WHAT IS NEEDED >> The required output is a verbatim transcription of the listing, pictures excluded.
INPUT DATA below:
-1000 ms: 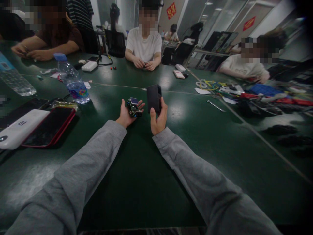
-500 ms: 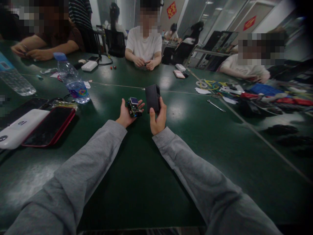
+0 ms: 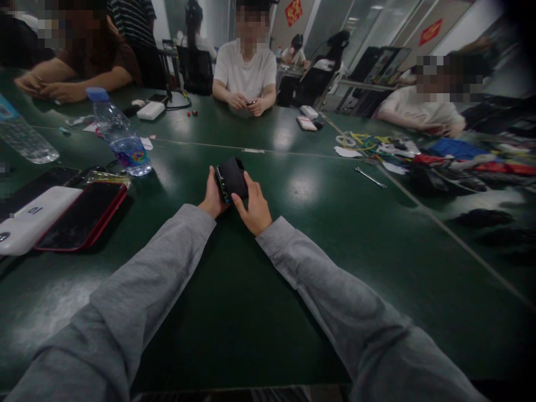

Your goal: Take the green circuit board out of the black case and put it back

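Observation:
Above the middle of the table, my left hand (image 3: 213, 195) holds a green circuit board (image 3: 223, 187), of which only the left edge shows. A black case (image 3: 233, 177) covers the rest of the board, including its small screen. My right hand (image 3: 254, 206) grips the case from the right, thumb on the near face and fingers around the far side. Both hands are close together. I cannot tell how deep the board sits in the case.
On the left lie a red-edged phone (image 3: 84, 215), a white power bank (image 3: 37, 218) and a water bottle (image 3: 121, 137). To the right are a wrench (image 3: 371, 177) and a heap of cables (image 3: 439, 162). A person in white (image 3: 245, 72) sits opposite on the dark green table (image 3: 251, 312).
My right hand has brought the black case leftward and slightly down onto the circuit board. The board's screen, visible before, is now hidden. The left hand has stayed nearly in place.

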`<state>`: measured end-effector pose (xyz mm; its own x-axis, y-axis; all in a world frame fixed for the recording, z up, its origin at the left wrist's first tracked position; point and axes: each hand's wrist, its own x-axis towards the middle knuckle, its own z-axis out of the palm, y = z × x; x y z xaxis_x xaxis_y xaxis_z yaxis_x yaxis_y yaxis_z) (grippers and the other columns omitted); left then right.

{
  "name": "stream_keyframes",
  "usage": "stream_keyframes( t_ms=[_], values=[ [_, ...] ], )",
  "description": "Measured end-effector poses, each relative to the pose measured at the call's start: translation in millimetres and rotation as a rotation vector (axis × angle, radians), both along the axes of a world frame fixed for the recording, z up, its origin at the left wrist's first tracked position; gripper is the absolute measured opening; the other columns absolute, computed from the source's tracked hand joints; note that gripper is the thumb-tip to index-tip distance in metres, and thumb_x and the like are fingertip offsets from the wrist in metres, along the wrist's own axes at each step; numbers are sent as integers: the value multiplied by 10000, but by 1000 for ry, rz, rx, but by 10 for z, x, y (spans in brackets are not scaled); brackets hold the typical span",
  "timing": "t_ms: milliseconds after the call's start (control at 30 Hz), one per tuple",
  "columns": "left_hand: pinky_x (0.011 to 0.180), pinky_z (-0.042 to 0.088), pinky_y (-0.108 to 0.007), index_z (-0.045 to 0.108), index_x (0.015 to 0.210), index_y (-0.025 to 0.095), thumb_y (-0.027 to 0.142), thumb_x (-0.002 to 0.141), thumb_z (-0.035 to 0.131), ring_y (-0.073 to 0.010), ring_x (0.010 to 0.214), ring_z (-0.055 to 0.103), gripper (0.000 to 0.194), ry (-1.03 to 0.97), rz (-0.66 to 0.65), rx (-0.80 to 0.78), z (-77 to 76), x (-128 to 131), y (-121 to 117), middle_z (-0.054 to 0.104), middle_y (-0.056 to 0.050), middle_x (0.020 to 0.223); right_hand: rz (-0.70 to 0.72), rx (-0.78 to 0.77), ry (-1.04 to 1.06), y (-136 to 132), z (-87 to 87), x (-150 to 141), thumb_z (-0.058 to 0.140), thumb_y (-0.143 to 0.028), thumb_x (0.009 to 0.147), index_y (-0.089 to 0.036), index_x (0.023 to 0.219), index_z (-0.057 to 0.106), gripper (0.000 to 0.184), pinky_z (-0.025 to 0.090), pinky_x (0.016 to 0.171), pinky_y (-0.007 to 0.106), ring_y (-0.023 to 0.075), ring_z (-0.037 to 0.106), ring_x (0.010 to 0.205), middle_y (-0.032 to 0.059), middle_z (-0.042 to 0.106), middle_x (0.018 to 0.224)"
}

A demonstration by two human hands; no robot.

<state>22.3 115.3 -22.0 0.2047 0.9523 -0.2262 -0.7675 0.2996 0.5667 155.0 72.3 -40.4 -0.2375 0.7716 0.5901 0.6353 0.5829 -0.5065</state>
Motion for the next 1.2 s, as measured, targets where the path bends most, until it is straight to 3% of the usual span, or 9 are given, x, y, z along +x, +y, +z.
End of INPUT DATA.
THE COMPLETED TASK >>
-1000 ms: 
-500 ms: 
+0 ms: 

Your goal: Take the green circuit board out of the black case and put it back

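Observation:
Above the middle of the table, my left hand (image 3: 213, 195) holds a green circuit board (image 3: 223, 187), of which only the left edge shows. A black case (image 3: 233, 177) covers the rest of the board, including its small screen. My right hand (image 3: 254, 206) grips the case from the right, thumb on the near face and fingers around the far side. Both hands are close together. I cannot tell how deep the board sits in the case.
On the left lie a red-edged phone (image 3: 84, 215), a white power bank (image 3: 37, 218) and a water bottle (image 3: 121, 137). To the right are a wrench (image 3: 371, 177) and a heap of cables (image 3: 439, 162). A person in white (image 3: 245, 72) sits opposite on the dark green table (image 3: 251, 312).
My right hand has brought the black case leftward and slightly down onto the circuit board. The board's screen, visible before, is now hidden. The left hand has stayed nearly in place.
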
`<state>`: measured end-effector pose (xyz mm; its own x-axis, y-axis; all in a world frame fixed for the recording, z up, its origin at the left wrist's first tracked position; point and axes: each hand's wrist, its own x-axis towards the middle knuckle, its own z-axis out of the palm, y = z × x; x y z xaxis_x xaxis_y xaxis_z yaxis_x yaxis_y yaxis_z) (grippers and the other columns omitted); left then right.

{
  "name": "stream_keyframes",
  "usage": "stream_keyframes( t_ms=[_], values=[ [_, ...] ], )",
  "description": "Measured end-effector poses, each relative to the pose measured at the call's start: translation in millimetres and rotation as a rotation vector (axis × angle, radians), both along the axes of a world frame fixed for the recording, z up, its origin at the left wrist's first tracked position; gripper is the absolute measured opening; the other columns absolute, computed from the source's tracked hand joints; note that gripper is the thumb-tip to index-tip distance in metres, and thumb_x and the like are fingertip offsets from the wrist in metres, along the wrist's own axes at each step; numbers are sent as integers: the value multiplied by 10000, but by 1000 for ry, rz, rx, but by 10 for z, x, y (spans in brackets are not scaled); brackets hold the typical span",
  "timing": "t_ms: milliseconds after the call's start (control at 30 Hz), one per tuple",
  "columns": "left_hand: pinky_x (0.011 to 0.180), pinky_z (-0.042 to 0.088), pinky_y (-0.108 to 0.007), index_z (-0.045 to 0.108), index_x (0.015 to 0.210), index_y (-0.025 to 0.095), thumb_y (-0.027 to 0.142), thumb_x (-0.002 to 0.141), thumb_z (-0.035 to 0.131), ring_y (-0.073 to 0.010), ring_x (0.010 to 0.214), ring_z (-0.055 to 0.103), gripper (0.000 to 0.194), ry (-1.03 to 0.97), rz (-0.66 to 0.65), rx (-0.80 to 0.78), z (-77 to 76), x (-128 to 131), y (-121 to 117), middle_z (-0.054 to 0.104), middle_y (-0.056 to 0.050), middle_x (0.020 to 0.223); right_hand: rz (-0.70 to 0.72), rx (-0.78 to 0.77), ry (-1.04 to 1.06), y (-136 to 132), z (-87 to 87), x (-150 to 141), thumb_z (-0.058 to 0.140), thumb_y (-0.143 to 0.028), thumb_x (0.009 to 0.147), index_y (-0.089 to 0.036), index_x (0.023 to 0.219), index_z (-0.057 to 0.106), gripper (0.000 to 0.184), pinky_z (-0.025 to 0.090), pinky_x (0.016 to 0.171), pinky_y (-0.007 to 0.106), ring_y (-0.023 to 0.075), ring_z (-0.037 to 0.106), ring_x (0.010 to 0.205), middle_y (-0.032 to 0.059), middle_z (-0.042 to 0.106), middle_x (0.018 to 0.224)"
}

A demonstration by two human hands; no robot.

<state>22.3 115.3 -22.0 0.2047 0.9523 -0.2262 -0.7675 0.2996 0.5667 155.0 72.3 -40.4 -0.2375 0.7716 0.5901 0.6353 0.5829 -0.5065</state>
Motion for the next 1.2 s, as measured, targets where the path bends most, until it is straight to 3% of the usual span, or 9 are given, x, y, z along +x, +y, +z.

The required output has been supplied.